The large gathering to a man braved out the reading and, at the end of it, asked comfortable questions. Later in the evening, they made for the bar with teary eyes and resolute steps, and quickly got drunk on soulless wine and tap water-whisky. A few more weeks of recession and the British Council will start serving varnish spiked with dead duracells.
You couldn’t blame the crowd for its grim and determined forays to the bar. This bar must be the most mobbed inanimate object in the world. A few stricken souls, your correspondent carefully noted, were actually clutching at it. Desai’s words have that effect. Your correspondent certainly consumed an inordinate quantity of alcohol to his steep detriment, but failed nevertheless to drown out his consciousness, which malingered like aches of unrequited love. It gradually became clear to him that no amount alcohol, even if it is free, will ever wipe out from memory the utter dullness that Desai doggedly packs into his novel, page after page. Not to mention the myriad inconsequential complications that befall his characters who seem to multiply and procreate at will.
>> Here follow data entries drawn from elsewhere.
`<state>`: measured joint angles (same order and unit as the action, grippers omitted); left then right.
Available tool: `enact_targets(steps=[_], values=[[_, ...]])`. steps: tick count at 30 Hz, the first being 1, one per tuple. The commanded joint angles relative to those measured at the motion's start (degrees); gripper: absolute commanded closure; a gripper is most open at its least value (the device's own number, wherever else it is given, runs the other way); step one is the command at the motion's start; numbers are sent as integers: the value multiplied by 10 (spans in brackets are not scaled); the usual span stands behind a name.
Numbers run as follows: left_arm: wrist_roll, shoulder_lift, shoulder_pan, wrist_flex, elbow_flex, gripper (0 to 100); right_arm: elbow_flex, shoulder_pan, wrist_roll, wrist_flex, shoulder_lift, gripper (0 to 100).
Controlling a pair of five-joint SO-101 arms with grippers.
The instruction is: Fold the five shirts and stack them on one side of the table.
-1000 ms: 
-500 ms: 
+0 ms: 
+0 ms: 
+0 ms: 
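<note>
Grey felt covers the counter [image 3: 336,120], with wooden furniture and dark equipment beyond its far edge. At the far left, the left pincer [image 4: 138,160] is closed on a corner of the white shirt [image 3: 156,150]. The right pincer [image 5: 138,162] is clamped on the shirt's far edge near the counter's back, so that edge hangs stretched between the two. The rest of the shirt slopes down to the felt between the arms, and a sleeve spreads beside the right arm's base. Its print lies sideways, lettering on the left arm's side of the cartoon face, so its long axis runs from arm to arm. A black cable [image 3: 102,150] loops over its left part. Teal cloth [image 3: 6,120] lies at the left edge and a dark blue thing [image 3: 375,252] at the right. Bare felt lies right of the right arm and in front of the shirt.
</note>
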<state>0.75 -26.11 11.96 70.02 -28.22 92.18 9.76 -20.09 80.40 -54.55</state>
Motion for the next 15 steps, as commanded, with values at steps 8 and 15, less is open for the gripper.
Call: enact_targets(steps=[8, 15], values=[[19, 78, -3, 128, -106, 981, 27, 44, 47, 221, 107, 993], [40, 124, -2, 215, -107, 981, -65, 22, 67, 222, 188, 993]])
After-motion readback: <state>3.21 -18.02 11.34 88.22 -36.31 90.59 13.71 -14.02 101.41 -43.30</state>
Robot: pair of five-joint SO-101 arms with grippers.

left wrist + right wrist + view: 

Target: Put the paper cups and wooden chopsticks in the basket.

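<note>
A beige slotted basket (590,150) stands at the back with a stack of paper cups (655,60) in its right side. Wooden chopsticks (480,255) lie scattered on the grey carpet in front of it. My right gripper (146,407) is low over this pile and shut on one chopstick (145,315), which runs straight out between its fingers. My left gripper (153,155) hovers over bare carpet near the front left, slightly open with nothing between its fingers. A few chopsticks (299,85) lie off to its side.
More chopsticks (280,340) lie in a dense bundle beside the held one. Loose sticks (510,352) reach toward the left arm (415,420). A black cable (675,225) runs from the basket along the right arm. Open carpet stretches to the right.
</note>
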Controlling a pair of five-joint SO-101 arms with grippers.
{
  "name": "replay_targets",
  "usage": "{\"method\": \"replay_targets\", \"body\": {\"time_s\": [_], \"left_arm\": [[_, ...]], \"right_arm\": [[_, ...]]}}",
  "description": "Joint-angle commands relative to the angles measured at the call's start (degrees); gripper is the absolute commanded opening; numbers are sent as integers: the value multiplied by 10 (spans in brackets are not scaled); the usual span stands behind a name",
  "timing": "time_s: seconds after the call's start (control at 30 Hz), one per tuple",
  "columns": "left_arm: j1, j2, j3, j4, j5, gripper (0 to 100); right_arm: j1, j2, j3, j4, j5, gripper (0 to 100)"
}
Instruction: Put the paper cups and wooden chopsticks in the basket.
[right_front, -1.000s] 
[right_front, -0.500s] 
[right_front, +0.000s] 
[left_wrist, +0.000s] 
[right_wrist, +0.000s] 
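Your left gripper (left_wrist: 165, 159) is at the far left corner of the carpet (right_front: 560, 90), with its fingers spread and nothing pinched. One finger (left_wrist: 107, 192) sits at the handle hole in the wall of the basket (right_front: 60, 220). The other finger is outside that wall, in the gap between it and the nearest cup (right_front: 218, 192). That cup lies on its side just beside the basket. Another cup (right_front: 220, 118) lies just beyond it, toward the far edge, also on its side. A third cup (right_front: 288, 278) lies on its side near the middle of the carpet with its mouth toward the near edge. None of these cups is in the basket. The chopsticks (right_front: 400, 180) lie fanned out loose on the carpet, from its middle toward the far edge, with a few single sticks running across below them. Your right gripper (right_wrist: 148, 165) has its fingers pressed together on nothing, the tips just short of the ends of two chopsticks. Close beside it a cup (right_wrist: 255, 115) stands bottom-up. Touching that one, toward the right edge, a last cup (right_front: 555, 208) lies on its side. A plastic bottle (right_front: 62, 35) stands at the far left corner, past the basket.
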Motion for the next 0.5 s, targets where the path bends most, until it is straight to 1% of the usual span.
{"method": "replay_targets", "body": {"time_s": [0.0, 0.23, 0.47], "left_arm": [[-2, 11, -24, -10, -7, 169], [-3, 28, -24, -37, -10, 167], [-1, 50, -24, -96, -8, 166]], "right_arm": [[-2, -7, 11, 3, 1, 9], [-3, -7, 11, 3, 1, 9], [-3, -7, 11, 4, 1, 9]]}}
The story revolves around two—at last sober count—plots to kill the British PM, a cynical politician and a formidable fornicator. The scene is Glasgow, where two arch rival teams are playing football, which for the English lower middle class is war by other means.
An old friend turned foe, Roger, is out to kill Harry White by poisoning him. Long ago, White had seduced Roger’s girlfriend, who later committed suicide. Roger has been plotting White’s death for long, and finally executes it by means of a poisoned olive. A vegetarian killer, evidently.
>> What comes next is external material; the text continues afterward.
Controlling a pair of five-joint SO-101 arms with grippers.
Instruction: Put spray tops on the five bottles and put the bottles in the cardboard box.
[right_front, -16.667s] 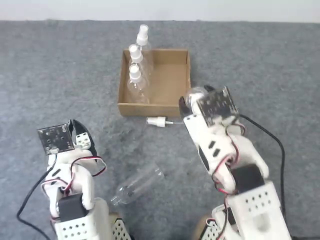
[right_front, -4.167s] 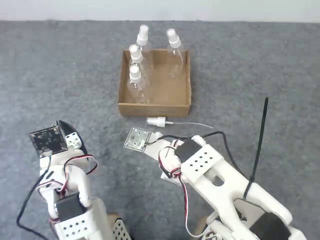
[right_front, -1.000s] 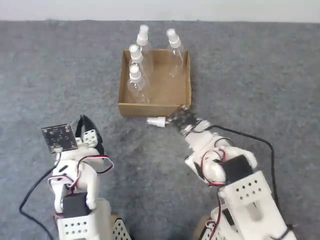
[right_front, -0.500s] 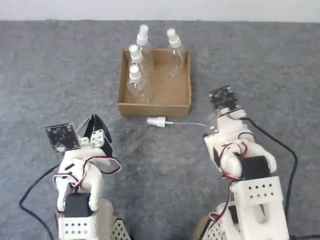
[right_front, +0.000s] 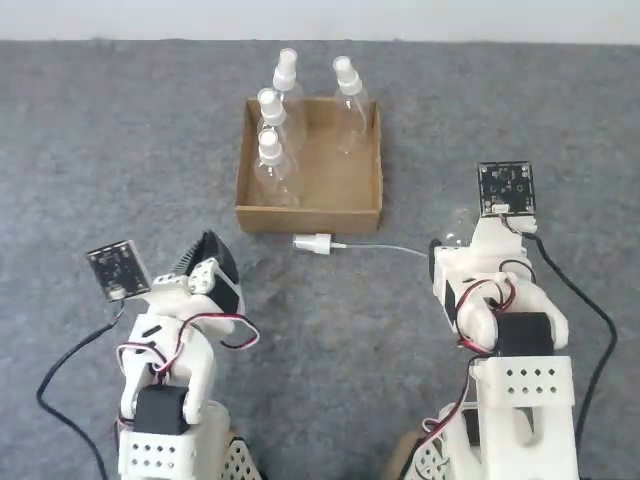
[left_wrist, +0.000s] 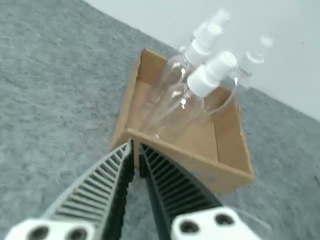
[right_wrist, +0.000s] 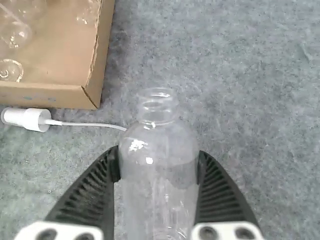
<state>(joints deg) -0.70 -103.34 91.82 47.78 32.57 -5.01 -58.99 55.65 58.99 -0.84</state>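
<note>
The cardboard box sits at the back middle of the grey table. Several clear bottles with white spray tops stand in it, also seen in the left wrist view. A loose spray top lies just in front of the box, its thin tube trailing right; it also appears in the right wrist view. My right gripper is shut on an uncapped clear bottle, right of the spray top. My left gripper is shut on nothing, at the front left, pointing toward the box.
Grey carpet-like surface spreads all around the box. Both arm bases stand at the front edge, with cables looping beside them.
My right arm has swung to the right, away from the loose spray top, carrying the uncapped bottle. My left arm has turned slightly toward the middle.
</note>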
A bunch of political goons believe that White is selling out to Irish rebels; and their chosen means of destruction is a bomb strategically placed in White’s car, which he at the last moment ends up not using, as a helicopter is made available at the doorstep.
The pilot, in keeping with Scottish tradition, is drunk, though he thinks he is not, which is also a Scottish tradition. Sorry to snitch, but he crashes the machine into the hills, with the already poisoned PM—who, nothing daunted, is hard at work on a willing woman in the back seat, his dick defiant as it were to his last breath—on board.
Your correspondent supposes that Lord Desai is just making doubly sure that his hero stays dead. Some politicians do take a lot of killing. Ah, but if only Desai finished off Harry White in the very first chapter! If that indeed were the case, Dead on Time may never have seen the light of day, and your correspondent would not be still nursing a hangover.
But the damage is done. The novel is out, all 238 pages of it. And the best way of going at it is the Chuck Norris way. Good old Chuck apparently never reads a book; he only stares till he extracts information from it. So, if you are already in possession of Desai’s political killer, get ready to stare. Or better still, hire Chuck. Who knows, perhaps you could even persuade him to administer a couple of preventive upper cuts to Desai’s unsuspecting chin.